Fanconi Anemia Opposite Strand Transcript protein is a predicted protein that in humans is encoded by the FANCD2OS gene. The name is derived from mRNA transcribed from the strand complementary to the FANCD2 gene.

Gene
The gene is encoded on Chromosome 3 (human) at p25.3 on the minus strand from 10081320-10108339nt. The primary transcript is 1105nt which codes for a protein of 177 amino acid in length. The gene on the strand complementary to FANCD2 located 5' from CYCSP11 and 3’ from BRK1 and VHL genes.

mRNA 
There are six alternatively spliced transcripts with differences in the 5' and 3' ends as well changes in exon usage. The most common isoform is 1105 bp.

Promoter Region 
The promoter region predicted by the Genomatix El Dorado algorithm spans from 10108742-10108009 bp.
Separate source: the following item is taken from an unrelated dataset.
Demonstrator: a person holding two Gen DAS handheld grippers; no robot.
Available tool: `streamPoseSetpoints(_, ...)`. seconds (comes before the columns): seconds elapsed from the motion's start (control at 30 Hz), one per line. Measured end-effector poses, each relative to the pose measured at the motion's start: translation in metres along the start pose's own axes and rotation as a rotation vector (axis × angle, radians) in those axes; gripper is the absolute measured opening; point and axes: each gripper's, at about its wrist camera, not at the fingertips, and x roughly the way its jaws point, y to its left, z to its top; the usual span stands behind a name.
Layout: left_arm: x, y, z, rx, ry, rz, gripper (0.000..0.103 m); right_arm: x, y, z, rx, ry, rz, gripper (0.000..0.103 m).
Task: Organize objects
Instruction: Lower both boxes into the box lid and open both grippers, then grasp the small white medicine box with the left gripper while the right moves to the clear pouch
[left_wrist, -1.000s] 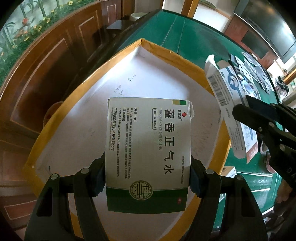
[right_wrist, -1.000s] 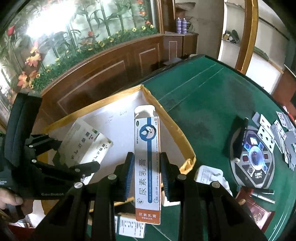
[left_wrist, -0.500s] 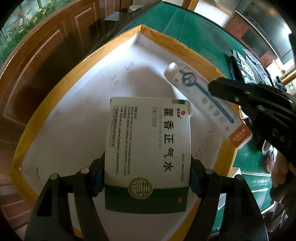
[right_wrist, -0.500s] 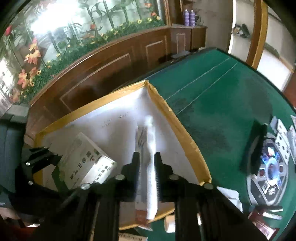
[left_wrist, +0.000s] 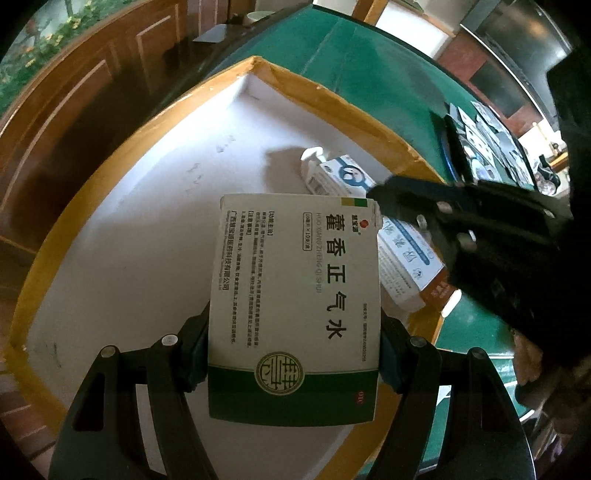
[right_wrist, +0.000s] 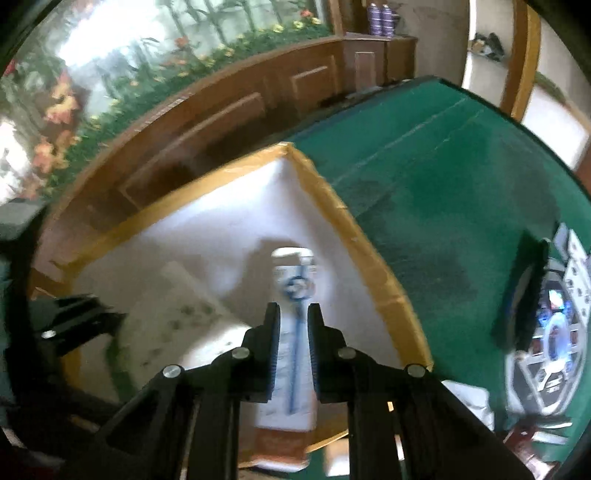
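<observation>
My left gripper (left_wrist: 293, 350) is shut on a white and green medicine box (left_wrist: 295, 295) and holds it over a shallow white tray with a yellow rim (left_wrist: 332, 96). My right gripper (right_wrist: 292, 317) is shut on a long white and blue ointment box (right_wrist: 293, 295); its far end is low inside the tray (right_wrist: 332, 199), near the right rim. In the left wrist view the ointment box (left_wrist: 402, 254) lies just right of the medicine box, with the right gripper (left_wrist: 384, 199) above it. The medicine box (right_wrist: 181, 306) shows blurred in the right wrist view.
The tray sits on a green felt table (right_wrist: 443, 166). A round card device with playing cards (right_wrist: 554, 325) lies at the right. Small boxes (right_wrist: 465, 398) lie beside the tray's near corner. A wooden counter (right_wrist: 221, 118) runs behind the table.
My right gripper has carried the ointment box from above the tray's rim down into the tray, beside the medicine box. My left gripper has moved slightly lower over the tray.
</observation>
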Motion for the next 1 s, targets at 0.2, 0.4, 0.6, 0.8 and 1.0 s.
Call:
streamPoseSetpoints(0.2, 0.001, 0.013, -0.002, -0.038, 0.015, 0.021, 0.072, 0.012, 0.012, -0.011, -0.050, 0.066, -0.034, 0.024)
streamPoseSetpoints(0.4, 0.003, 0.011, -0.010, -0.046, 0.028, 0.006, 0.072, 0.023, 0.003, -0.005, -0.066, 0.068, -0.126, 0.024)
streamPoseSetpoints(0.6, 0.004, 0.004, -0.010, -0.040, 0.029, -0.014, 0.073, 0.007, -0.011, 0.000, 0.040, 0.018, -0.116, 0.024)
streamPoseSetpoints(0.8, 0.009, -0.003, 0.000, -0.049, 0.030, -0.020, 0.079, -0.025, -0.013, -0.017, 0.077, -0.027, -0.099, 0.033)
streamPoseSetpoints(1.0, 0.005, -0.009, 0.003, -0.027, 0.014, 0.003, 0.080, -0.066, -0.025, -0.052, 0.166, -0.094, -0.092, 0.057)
Promoters are associated with a wide variety of tissues including B-lymphocyes, germ cells, muscle, neurons & prostate.

Regulatory 
Secondary structure of the 5’ UTR sequence conserved between humans and gibbon contain sequence recognized by to RBMX, Ras & Rab proteins. The sequence for the secondary structure of the 3’ UTR are recognized by EIF4B and RBMX.

Expression 
FANCD2OS is moderately expressed in the human brain, placenta and testes.

Evolutionary History

Protein sequence
The protein from the longest transcript is 177AA in length with a mass of 20188.59kD. The protein consists of a domain of unknown function from the DUF4563 superfamily.

Orthologs
Orthologs of FANCD2OS exist throughout mammals, reptiles, birds and in the cartilaginous fish Australian ghostshark. The protein sequence undergoes mutation at a rate similar to the blood protein fibrinogen.

Paralogs 
FANCD2OS has no known paralogs in Homo sapiens.